RNA interference of the CB₂ receptor blocks THC-mediated inhibition of migration to Tat. A, knockdown of CB₂ receptor protein expression. U937 cells were transfected with CB₂ receptor (ΔCB₂) or negative control (Neg) siRNA (25 and 50 nM) and assessed for CB₂ receptor protein expression by Western immunoblot analysis at 48 h post-transfection (top blot). Cells treated with serum-free medium (Veh) or transfection reagent (TKO) were used to establish baseline CB₂ receptor protein expression. The middle blot designates the 43-kDa actin band on the Coomassie-stained gel used for electroblotting that served as a loading control. The bottom blot designates the actin band identified on the same Western immunoblot that was used to identify immunoreactive product for the CB₂ receptor protein that served as an additional loading control.
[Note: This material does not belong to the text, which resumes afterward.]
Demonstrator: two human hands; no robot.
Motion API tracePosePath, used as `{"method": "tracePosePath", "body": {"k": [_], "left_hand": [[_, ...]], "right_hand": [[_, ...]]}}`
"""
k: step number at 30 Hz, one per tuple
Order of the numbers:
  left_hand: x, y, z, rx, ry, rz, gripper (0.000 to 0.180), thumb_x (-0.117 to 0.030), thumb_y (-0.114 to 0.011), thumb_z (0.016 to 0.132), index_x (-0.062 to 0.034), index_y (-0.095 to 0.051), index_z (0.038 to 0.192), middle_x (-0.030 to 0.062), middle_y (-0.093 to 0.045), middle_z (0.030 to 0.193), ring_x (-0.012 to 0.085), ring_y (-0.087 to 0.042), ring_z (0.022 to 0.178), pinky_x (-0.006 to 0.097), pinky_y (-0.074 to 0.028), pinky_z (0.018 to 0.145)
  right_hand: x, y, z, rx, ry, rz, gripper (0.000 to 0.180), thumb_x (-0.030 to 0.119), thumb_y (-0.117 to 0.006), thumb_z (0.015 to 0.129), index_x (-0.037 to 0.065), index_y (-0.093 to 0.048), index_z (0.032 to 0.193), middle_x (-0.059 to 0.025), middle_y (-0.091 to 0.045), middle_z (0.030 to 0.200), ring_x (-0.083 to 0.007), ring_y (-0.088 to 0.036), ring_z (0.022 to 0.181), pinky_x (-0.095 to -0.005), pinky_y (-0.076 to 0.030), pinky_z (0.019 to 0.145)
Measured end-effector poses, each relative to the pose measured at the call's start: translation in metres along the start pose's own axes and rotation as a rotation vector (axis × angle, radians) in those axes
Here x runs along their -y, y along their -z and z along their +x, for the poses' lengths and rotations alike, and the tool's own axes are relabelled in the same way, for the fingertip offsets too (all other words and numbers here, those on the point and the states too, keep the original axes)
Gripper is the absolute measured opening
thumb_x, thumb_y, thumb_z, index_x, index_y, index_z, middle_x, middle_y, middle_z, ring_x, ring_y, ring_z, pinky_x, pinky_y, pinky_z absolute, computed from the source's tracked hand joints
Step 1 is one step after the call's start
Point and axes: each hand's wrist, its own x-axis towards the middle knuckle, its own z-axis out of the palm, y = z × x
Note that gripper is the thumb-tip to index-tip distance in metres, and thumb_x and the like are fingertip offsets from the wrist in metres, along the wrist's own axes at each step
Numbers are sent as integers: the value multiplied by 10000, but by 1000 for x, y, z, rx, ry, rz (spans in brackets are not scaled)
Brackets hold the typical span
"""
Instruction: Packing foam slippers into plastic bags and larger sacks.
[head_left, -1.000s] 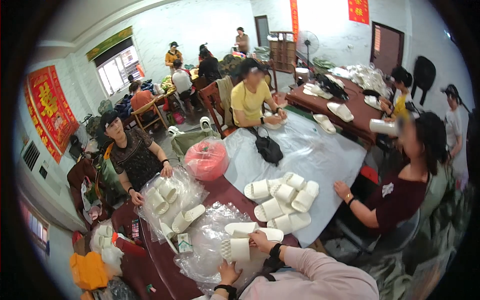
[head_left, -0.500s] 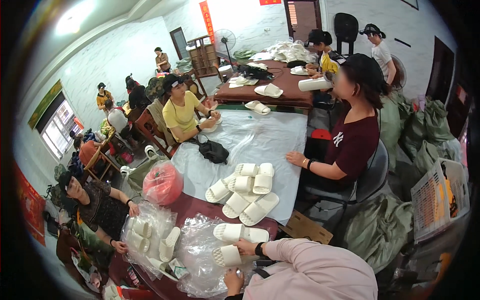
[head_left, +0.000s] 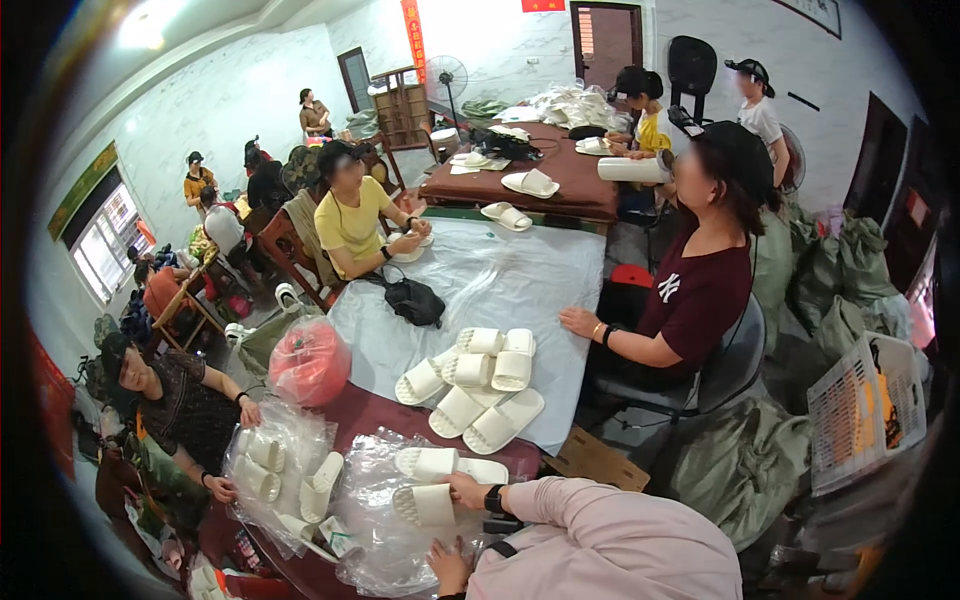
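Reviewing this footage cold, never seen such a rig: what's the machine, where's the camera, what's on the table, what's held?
No machine: these are a person's two bare hands. There is one view, from the left of two fisheye cameras worn on the head, so straight edges bend near the rim. The right hand, below a pale pink sleeve, is on a white slipper; its fingers are partly hidden, so how firm the grip is can't be told. The left hand is spread at clear plastic and holds no slipper. Beyond, more white slippers are piled on a pale sheet.
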Motion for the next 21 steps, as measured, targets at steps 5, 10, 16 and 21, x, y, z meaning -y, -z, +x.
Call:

B, knockdown of CB₂ receptor protein expression reverses THC-mediated inhibition of macrophage migration to Tat. U937 cells were transfected (48 h) with CB₂ receptor (ΔCB₂) (top) or negative control (Neg) siRNA (25 nM) (bottom) and assessed for migration to Tat (50 nM) using the Transwell migration assay. Macrophages were pretreated (3 h) with THC (1 μM–10 nM) or vehicle (0.01% ethanol) and then migration to Tat was analyzed. Statistical analysis was performed by comparing the number of migrating cells in THC treatment conditions with vehicle-treated cells exposed to Tat in the bottom chamber (positive migration control, designated by solid horizontal line). Solid box at abscissa = 0 represents the baseline migratory control of vehicle-treated cells exposed to serum-free complete assay medium in the bottom chamber. Results are representative of three experiments and are presented as the mean ± S.D.